The problem
Each line of the data must be reproduced as it appears.

Dataset content
·····

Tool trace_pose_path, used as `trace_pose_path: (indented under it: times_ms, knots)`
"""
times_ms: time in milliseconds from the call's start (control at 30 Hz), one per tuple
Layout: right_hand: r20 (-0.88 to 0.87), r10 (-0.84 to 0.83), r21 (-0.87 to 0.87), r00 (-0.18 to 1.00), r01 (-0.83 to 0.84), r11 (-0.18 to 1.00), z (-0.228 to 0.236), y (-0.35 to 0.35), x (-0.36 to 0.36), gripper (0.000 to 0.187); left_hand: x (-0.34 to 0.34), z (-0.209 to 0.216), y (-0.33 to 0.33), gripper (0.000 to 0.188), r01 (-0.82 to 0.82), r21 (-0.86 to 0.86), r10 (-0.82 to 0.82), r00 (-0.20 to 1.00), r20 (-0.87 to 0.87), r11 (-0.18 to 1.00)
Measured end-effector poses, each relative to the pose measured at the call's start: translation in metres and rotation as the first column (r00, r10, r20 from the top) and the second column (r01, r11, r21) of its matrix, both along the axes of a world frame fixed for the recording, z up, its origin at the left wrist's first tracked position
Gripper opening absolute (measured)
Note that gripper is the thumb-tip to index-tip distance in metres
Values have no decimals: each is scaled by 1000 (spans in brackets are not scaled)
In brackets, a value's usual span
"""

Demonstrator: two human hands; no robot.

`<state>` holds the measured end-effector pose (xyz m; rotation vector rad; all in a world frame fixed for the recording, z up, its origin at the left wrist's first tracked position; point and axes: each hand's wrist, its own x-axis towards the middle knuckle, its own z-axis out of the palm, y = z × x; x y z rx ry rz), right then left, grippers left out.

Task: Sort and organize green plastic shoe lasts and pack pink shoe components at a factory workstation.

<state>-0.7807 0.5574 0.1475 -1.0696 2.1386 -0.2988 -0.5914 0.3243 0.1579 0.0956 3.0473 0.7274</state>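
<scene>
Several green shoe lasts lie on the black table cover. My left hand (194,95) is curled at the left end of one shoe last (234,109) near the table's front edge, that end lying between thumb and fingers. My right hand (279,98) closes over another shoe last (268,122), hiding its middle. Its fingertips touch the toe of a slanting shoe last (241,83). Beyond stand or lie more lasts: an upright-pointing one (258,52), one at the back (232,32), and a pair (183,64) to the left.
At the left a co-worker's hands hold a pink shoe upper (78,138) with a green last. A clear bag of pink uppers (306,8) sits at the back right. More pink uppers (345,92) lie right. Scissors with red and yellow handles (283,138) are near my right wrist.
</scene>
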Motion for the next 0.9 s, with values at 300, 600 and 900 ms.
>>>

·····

Answer area
Tool trace_pose_path, used as `trace_pose_path: (indented under it: times_ms, knots)`
"""
times_ms: time in milliseconds from the call's start (control at 30 Hz), one per tuple
Layout: right_hand: r20 (-0.88 to 0.87), r10 (-0.84 to 0.83), r21 (-0.87 to 0.87), r00 (-0.18 to 1.00), r01 (-0.83 to 0.84), r11 (-0.18 to 1.00), z (-0.228 to 0.236), y (-0.35 to 0.35), x (-0.36 to 0.36), gripper (0.000 to 0.187); left_hand: x (-0.34 to 0.34), z (-0.209 to 0.216), y (-0.33 to 0.33), gripper (0.000 to 0.188), r01 (-0.82 to 0.82), r21 (-0.86 to 0.86), r10 (-0.82 to 0.82), r00 (-0.20 to 1.00), r20 (-0.87 to 0.87), r11 (-0.18 to 1.00)
Measured end-effector poses, each relative to the pose measured at the call's start: translation in metres and rotation as the first column (r00, r10, r20 from the top) and the second column (r01, r11, r21) of its matrix, both along the axes of a world frame fixed for the recording, z up, its origin at the left wrist's first tracked position
Gripper opening absolute (measured)
Note that gripper is the thumb-tip to index-tip distance in metres
Values have no decimals: each is scaled by 1000 (spans in brackets are not scaled)
In brackets, a value's usual span
"""

Demonstrator: two human hands; no robot.

`<state>` holds the measured end-effector pose (xyz m; rotation vector rad; all in a world frame fixed for the recording, z up, its origin at the left wrist's first tracked position; point and axes: each hand's wrist, its own x-axis towards the middle knuckle, its own z-axis out of the palm, y = z × x; x y z rx ry rz), right then left, grippers left out.

Task: Sort and organize green plastic shoe lasts and pack pink shoe components at a factory workstation.

<state>-0.7807 0.5574 0.1475 -1.0696 2.1386 -0.2988 -0.5914 0.3243 0.1579 0.0956 3.0473 0.7274</state>
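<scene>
Several green shoe lasts lie on the black table cover. My left hand (194,95) is curled at the left end of one shoe last (234,109) near the table's front edge, that end lying between thumb and fingers. My right hand (279,98) closes over another shoe last (268,122), hiding its middle. Its fingertips touch the toe of a slanting shoe last (241,83). Beyond stand or lie more lasts: an upright-pointing one (258,52), one at the back (232,32), and a pair (183,64) to the left.
At the left a co-worker's hands hold a pink shoe upper (78,138) with a green last. A clear bag of pink uppers (306,8) sits at the back right. More pink uppers (345,92) lie right. Scissors with red and yellow handles (283,138) are near my right wrist.
</scene>
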Motion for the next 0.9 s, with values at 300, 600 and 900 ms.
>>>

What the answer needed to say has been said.